§ **Data below**
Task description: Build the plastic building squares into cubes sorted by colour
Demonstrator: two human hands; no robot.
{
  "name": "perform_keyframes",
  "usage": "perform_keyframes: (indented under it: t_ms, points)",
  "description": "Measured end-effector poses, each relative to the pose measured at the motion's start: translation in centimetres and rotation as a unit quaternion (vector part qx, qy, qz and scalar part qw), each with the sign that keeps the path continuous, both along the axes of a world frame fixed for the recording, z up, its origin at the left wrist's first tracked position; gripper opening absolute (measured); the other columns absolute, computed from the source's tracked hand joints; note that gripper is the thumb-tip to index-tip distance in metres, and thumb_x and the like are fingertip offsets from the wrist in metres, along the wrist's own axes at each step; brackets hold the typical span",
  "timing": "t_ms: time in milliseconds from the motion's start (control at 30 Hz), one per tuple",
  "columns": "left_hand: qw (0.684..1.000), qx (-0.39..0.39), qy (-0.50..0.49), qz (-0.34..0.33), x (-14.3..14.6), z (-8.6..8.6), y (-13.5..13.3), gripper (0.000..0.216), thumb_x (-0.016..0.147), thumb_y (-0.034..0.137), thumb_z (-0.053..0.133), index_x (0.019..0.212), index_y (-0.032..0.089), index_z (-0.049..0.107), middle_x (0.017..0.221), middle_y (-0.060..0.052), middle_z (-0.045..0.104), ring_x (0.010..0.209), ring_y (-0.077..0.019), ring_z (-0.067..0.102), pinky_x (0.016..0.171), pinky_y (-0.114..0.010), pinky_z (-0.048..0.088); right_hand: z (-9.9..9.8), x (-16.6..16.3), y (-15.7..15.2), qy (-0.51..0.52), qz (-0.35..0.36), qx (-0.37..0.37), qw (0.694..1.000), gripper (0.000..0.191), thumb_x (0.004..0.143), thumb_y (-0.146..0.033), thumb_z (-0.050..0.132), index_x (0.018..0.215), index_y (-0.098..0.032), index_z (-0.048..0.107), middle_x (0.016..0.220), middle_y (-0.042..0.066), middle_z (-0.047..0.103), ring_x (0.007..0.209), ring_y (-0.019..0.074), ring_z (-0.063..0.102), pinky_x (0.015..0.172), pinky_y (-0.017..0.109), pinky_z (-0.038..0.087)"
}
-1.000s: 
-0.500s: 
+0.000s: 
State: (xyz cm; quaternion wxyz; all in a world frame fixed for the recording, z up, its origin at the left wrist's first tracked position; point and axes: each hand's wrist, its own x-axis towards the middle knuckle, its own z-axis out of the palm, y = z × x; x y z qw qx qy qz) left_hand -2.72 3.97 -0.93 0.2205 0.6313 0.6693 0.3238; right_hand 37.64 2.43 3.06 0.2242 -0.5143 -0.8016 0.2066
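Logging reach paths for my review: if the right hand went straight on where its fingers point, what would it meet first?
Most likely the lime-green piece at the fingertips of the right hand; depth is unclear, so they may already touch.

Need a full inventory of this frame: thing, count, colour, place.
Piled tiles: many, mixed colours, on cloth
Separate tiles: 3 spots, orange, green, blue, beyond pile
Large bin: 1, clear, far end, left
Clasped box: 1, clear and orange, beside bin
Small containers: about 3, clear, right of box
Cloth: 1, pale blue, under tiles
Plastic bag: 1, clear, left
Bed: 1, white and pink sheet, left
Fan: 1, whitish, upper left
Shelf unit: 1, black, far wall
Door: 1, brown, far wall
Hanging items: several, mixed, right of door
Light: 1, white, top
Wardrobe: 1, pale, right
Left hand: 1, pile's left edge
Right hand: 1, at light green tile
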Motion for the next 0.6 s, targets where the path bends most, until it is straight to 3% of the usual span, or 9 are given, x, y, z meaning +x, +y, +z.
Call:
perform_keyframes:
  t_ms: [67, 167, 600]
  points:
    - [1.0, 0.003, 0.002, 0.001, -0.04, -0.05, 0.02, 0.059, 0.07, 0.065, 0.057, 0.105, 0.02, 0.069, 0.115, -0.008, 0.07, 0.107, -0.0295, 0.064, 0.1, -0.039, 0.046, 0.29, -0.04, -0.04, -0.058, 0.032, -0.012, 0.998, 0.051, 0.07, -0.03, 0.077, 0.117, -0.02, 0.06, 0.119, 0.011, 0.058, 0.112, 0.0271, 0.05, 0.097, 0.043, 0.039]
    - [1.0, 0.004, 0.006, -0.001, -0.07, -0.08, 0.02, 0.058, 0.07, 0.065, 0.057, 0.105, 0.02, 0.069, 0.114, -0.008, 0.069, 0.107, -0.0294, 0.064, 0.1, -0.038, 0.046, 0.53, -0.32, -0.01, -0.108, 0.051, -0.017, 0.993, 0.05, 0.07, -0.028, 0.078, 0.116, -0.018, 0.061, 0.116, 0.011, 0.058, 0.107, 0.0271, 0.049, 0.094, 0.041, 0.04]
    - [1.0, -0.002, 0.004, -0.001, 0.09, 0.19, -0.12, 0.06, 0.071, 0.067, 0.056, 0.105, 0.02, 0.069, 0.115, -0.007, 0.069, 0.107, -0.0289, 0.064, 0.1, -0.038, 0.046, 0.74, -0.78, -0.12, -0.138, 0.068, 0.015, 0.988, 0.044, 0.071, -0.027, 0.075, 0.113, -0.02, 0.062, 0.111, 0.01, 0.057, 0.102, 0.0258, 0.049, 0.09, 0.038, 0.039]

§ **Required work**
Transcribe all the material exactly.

§ **Result below**
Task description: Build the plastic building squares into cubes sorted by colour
Demonstrator: two human hands; no robot.
{
  "name": "perform_keyframes",
  "usage": "perform_keyframes: (indented under it: t_ms, points)",
  "description": "Measured end-effector poses, each relative to the pose measured at the motion's start: translation in centimetres and rotation as a unit quaternion (vector part qx, qy, qz and scalar part qw), each with the sign that keeps the path continuous, both along the axes of a world frame fixed for the recording, z up, its origin at the left wrist's first tracked position; gripper opening absolute (measured); the other columns absolute, computed from the source's tracked hand joints; note that gripper is the thumb-tip to index-tip distance in metres, and thumb_x and the like are fingertip offsets from the wrist in metres, along the wrist's own axes at each step; brackets hold the typical span",
  "timing": "t_ms: time in milliseconds from the motion's start (control at 30 Hz), one per tuple",
  "columns": "left_hand: qw (0.684..1.000), qx (-0.39..0.39), qy (-0.50..0.49), qz (-0.34..0.33), x (-14.3..14.6), z (-8.6..8.6), y (-13.5..13.3), gripper (0.000..0.216), thumb_x (-0.016..0.147), thumb_y (-0.034..0.137), thumb_z (-0.053..0.133), index_x (0.019..0.212), index_y (-0.032..0.089), index_z (-0.049..0.107), middle_x (0.017..0.221), middle_y (-0.060..0.052), middle_z (-0.045..0.104), ring_x (0.010..0.209), ring_y (-0.077..0.019), ring_z (-0.067..0.102), pinky_x (0.016..0.171), pinky_y (-0.114..0.010), pinky_z (-0.048..0.088); right_hand: z (-9.9..9.8), x (-16.6..16.3), y (-15.7..15.2), qy (-0.51..0.52), qz (-0.35..0.36), qx (-0.37..0.37), qw (0.694..1.000), gripper (0.000..0.191), thumb_x (0.004..0.143), thumb_y (-0.146..0.033), thumb_z (-0.050..0.132), index_x (0.018..0.215), index_y (-0.098..0.032), index_z (-0.048..0.107), middle_x (0.016..0.220), middle_y (-0.042..0.066), middle_z (-0.047..0.103), ring_x (0.007..0.209), ring_y (-0.019..0.074), ring_z (-0.063..0.102), pinky_x (0.015..0.172), pinky_y (-0.017..0.109), pinky_z (-0.038..0.087)"
}
-1.000s: 
-0.500s: 
+0.000s: 
State: (xyz cm; quaternion wxyz; all in a world frame fixed for the recording, z up, its origin at the left wrist's first tracked position; point and axes: each hand's wrist, its own x-axis towards the middle knuckle, its own z-axis out of the palm, y = z × x; x y z qw qx qy qz) left_hand -2.72 3.97 -0.93 0.2205 0.6313 0.6693 0.3238; right_hand 37.64 2.43 3.06 0.2242 -0.5143 -0.8016 0.2066
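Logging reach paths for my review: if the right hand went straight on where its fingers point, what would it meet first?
Most likely the lime-green piece at the fingertips of the right hand; depth is unclear, so they may already touch.

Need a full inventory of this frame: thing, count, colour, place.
Piled tiles: many, mixed colours, on cloth
Separate tiles: 3 spots, orange, green, blue, beyond pile
Large bin: 1, clear, far end, left
Clasped box: 1, clear and orange, beside bin
Small containers: about 3, clear, right of box
Cloth: 1, pale blue, under tiles
Plastic bag: 1, clear, left
Bed: 1, white and pink sheet, left
Fan: 1, whitish, upper left
Shelf unit: 1, black, far wall
Door: 1, brown, far wall
Hanging items: several, mixed, right of door
Light: 1, white, top
Wardrobe: 1, pale, right
Left hand: 1, pile's left edge
Right hand: 1, at light green tile
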Motion for the next 0.6 s, targets where the path bends most, until it is straight to 3% of the usual span, or 9 are given, x, y, z meaning +x, +y, +z.
Call:
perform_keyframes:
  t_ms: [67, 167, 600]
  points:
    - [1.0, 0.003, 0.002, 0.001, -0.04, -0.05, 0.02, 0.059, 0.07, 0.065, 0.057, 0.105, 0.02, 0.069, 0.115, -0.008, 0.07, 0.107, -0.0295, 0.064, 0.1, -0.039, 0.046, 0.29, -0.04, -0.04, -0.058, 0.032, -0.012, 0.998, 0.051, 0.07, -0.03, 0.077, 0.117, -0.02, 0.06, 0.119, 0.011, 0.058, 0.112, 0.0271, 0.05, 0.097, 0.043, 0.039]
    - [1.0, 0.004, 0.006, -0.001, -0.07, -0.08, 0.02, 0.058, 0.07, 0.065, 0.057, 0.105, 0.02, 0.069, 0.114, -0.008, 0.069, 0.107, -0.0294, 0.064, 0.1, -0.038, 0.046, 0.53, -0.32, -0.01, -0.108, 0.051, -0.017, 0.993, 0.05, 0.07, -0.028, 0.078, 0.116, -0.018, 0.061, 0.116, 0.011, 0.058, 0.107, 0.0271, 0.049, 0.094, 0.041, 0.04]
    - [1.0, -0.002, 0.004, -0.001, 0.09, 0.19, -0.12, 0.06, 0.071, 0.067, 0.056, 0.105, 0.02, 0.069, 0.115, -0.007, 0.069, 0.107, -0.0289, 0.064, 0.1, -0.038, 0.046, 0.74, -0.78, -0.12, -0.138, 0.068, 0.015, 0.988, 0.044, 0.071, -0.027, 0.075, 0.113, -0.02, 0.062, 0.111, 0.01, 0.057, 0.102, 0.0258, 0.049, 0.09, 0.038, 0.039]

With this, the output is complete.